# Lent - giving anything up?



## Sam (Feb 9, 2005)

I'm semi-catholic - my mother's side of the family is, but I was baptized as some other christian sub category.
I'm still giving up stuff for lent anyway - fast food and television.

(this should be an interesting 40 days)

are you giving anything up?


----------



## Feisty Mouse (Feb 9, 2005)

Orthodox Easter ("Eastern Easter") doesn't start for a while, so I still have time to decide.

I think I'm going to do the traditional fast, or something close to it.  It induces a very contemplative tone, which is the point, I think.


----------



## KenpoTess (Feb 9, 2005)

I'm giving up Lent ...


----------



## jfarnsworth (Feb 9, 2005)

I will give up nothing!


----------



## Shodan (Feb 9, 2005)

I am a Protestant.....raised in a non-denominational church.....but I still observe Lent most years.  This year I am only drinking water during Lent.....so giving up soda, juice, milk, etc.  Also, only allowing myself one dessert a week on a particular day......probably Saturday.  My husband is giving up caffenated coffee and fried foods.

  :asian:


----------



## Lisa (Feb 9, 2005)

My favorite lent story...

A girlfriend of mine and I were chatting one day.  She was mentioning that it was lent and that her kids were trying to give something up for lent.  She said it was going pretty good for them.  I then asked what she was giving up for lent... she looked me straight in the eye and said "The hardest thing I could think of to give up, and it is taking it toll on me.  My kids and husband don't think I can do it."

"What is it?" I asked

"B**ching at them" she said


----------



## loki09789 (Feb 9, 2005)

I go for my usual: Car Radio. You would be surprised how 'thoughtful' you become when you don't let the white noise and distraction happen. It is really hard.

The whole point isn't that you make temporary sacrifices as much as you use this time to make improving changes by shedding bad habits, bad choices, bad lifestyle issues....
So I give up the radio so I pay more attention to what I am thinking and use that time more effectively.


----------



## Trainwreck (Feb 9, 2005)

Oh, how I'd _love_ to give up physics classes for the next forty days ...

... but obviously that isn't the point of Lent.  I'm going to try to spend more time with God, just the two of us.  If I interpret Lent correctly, it's an occasion to fast and pray, the former of which is not much use in my book without the latter.


----------



## dubljay (Feb 9, 2005)

Trainwreck said:
			
		

> Oh, how I'd _love_ to give up physics classes for the next forty days ....


 
 Oi!  You and me both.


----------



## Zepp (Feb 10, 2005)

Sometimes my Christian friends have asked me for suggestions on what they should give up for Lent (don't know why they bother asking a Jew).  My answer to them:  Christianity!


----------



## Sam (Feb 10, 2005)

Zepp said:
			
		

> Sometimes my Christian friends have asked me for suggestions on what they should give up for Lent (don't know why they bother asking a Jew).
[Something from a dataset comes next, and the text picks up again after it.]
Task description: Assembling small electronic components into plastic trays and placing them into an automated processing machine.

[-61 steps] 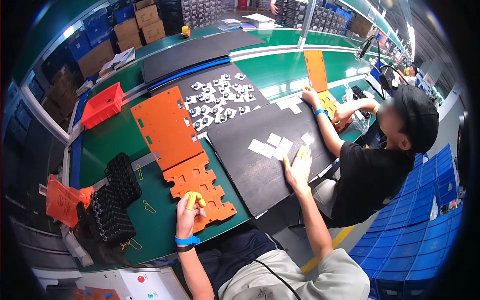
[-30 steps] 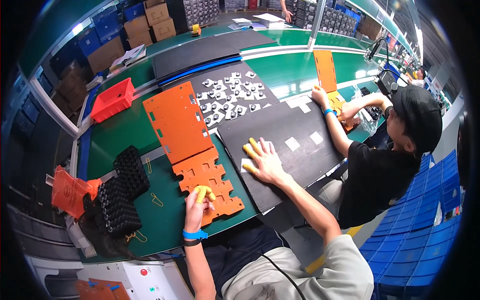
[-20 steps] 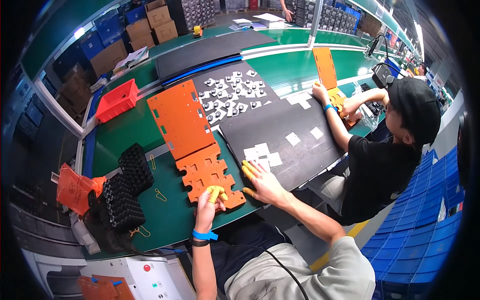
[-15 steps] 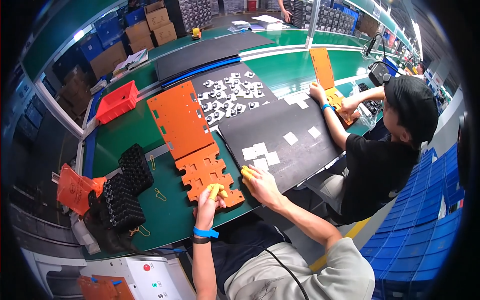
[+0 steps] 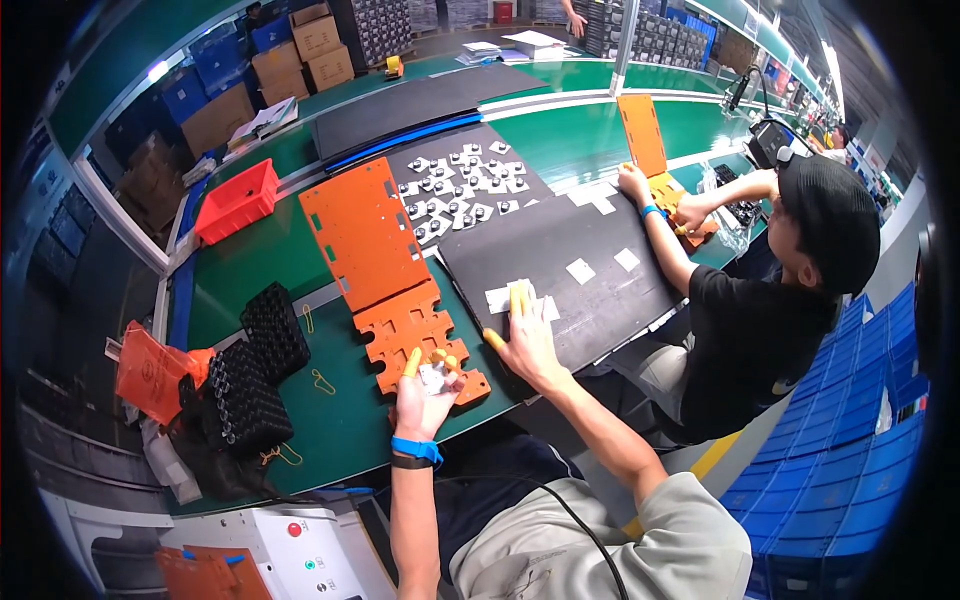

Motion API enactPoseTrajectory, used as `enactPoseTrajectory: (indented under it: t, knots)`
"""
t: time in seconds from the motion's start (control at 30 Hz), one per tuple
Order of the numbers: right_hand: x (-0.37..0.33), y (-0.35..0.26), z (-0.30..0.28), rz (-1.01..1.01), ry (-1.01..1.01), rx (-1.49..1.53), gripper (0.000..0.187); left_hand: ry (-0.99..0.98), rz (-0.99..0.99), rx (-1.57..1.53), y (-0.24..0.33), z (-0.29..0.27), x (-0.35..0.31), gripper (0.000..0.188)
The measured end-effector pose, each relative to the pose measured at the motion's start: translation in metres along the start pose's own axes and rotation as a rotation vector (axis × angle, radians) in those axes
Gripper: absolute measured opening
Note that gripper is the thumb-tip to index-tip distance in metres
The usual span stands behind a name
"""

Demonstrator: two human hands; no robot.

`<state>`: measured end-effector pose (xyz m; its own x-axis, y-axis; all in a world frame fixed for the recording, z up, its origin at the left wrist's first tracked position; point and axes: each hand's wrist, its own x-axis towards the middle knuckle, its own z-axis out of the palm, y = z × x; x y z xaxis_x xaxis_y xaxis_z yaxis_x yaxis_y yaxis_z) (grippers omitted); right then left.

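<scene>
My left hand [image 5: 425, 400], with yellow finger covers and a blue wrist strap, is turned palm up over the near end of an orange fixture [image 5: 400, 335]. Its fingers curl loosely around a small whitish piece [image 5: 433, 379], too small to make out fully. The fixture's notched lower plate lies on the green table, with its flat orange lid [image 5: 365, 232] folded back beyond. To the right, my right hand [image 5: 530, 345] is open, fingers stretched over a cluster of white cards [image 5: 498, 300] on a black board [image 5: 600, 275]. Its fingertips cover part of them.
White cards with small black parts [image 5: 465, 185] lie beyond the board. Left of the fixture are black trays [image 5: 245, 395], yellow clips [image 5: 322, 382] and a red bin [image 5: 237, 202]. A co-worker in a black cap [image 5: 828, 215] works at another orange fixture [image 5: 645, 135] on the right.
My right hand has moved forward from the board's near edge onto the white cards, its fingers straightening. My left hand has loosened and turned up, showing the whitish piece.
</scene>
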<state>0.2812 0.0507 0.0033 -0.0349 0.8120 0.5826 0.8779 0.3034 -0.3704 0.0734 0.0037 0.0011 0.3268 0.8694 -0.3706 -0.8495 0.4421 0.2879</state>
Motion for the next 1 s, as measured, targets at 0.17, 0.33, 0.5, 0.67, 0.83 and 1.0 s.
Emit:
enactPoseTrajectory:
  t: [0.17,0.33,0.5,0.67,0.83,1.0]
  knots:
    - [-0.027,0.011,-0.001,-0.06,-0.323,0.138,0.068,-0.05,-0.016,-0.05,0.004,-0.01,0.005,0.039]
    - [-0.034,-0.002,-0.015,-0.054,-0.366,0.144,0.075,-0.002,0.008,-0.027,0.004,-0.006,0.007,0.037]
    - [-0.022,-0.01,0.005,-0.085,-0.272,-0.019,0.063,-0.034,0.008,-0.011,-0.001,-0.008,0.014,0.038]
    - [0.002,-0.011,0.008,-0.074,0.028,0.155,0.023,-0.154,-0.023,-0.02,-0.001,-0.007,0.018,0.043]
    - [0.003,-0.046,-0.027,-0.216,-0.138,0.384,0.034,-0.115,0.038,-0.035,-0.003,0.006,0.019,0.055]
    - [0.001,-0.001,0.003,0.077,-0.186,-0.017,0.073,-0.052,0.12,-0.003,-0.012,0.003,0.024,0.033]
My answer to them: Christianity!


 
hahahaha!

thats pretty funny


----------



## shesulsa (Feb 10, 2005)

I am giving up junk food for Lent and quite possible forever, and am engaging in twice daily meditation without fail.


----------



## Sam (Feb 10, 2005)

that is (at least to me would be) a tall order. Good luck with that


----------



## Feisty Mouse (Feb 10, 2005)

Trainwreck said:
			
		

> Oh, how I'd _love_ to give up physics classes for the next forty days ...
> 
> ... but obviously that isn't the point of Lent. I'm going to try to spend more time with God, just the two of us. If I interpret Lent correctly, it's an occasion to fast and pray, the former of which is not much use in my book without the latter.
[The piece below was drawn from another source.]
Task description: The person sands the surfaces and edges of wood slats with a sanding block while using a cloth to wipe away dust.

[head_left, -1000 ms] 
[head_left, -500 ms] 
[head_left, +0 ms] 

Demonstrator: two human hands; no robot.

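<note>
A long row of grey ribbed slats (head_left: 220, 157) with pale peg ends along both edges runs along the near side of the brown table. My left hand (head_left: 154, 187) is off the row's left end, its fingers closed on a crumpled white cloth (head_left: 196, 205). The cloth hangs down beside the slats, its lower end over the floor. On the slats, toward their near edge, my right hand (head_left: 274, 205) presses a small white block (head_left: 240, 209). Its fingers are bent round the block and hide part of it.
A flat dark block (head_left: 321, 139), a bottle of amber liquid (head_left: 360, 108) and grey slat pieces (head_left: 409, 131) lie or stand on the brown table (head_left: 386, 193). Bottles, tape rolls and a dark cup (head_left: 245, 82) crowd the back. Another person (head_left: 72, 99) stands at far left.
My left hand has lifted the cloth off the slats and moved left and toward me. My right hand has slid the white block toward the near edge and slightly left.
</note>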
I believe there are 3 things one is suppossed to do during Lent: fast, pray, and give alms.


----------



## OUMoose (Feb 10, 2005)

Feisty Mouse said:
			
		

> I believe there are 3 things one is suppossed to do during Lent: fast, pray, and give alms.


Well crud, I'm fresh out of alms...  Looks like I have to give up lent again this year.


----------



## shesulsa (Feb 10, 2005)

OUMoose said:
			
		

> Well crud, I'm fresh out of alms...  Looks like I have to give up lent again this year.


 :lol::lol::lol:


----------



## Seig (Feb 11, 2005)

Let's see,

I could give up sleep.
No, already did that....

I could give up my paycheck.
No, already do that.....

I could give up time with my loved ones.
No, I work night shift, I already do that.....
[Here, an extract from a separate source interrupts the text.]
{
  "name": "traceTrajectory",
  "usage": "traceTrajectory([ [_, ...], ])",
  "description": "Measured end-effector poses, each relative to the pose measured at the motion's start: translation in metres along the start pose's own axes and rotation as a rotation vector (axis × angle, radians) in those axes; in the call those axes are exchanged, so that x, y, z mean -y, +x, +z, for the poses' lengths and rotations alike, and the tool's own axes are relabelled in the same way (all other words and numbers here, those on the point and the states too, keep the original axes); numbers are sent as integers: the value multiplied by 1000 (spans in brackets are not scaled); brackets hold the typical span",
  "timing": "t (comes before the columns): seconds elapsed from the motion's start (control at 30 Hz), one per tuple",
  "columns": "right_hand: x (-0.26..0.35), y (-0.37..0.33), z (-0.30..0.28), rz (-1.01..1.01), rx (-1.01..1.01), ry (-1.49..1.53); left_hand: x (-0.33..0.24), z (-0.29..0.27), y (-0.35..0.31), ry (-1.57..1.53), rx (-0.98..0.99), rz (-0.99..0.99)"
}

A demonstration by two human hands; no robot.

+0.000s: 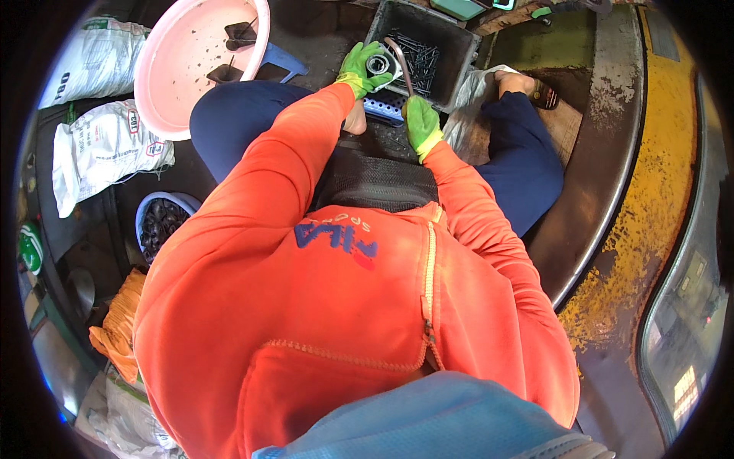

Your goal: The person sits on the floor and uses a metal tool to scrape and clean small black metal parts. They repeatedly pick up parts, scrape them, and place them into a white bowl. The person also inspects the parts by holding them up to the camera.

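Note:
My left hand, in a green glove, grips a round metal part with a ring-shaped opening and a pale flange. My right hand, also gloved, is closed around the lower end of a bent metal rod. The rod's curved tip reaches up beside the round part; whether they touch I cannot tell. Just beyond both hands sits a grey bin with many long dark bolts or nails in it. A blue perforated stand shows below the bin.
A pink basin with a few dark parts stands at the left, next to a blue stool. White sacks and a tub of black pieces lie further left. A worn yellow machine edge curves along the right.

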State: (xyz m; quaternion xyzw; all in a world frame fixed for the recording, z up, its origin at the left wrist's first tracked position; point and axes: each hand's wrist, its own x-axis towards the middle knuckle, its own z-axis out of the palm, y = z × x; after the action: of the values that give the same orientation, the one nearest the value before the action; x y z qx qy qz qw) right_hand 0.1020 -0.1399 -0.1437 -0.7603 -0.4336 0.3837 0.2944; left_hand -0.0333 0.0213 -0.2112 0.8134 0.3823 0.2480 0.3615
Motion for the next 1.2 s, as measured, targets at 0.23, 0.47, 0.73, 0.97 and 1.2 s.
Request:
traceTrajectory([
  [0.23, -8, 3, 6, 113, 84, 83, 3, 0, 2, -9, 23, -37],
  [0.47, 13, -1, -6, 224, 182, -157, 3, -4, 4, 70, 58, 8],
  [0.73, 23, -5, -22, 218, 227, -214, -6, -6, 1, 51, 48, -30],
  [0.97, 33, -10, -26, 112, 50, -219, -3, -4, -1, 2, -7, -4],
  [1.2, 30, -7, -27, -28, 9, -146, 7, 2, 2, 37, 27, 60],
])
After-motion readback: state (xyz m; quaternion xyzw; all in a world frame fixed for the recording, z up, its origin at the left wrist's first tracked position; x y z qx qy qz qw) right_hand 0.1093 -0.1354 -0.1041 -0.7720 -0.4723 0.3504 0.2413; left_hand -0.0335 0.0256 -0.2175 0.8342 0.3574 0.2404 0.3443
I know! I could give up Martial Talk!
Do you think Bob will let me have 40 days off? Maybe if I'm really mean to someone :EG:


----------



## shesulsa (Feb 11, 2005)

Seig said:
			
		

> I know! I could give up Martial Talk!
> Do you think Bob will let me have 40 days off? Maybe if I'm really mean to someone :EG:


 Maybe if you chisel off some of that list ...  :mp5:


----------



## KenpoTess (Feb 11, 2005)

I can help with that.. *gets hammer out*


----------



## RRouuselot (Feb 11, 2005)

Samantha said:
			
		

> I'm semi-catholic - my mother's side of the family is, but I was baptized as some other christian sub category.
> I'm still giving up stuff for lent anyway - fast food and television.
> 
> (this should be an interesting 40 days)
> ...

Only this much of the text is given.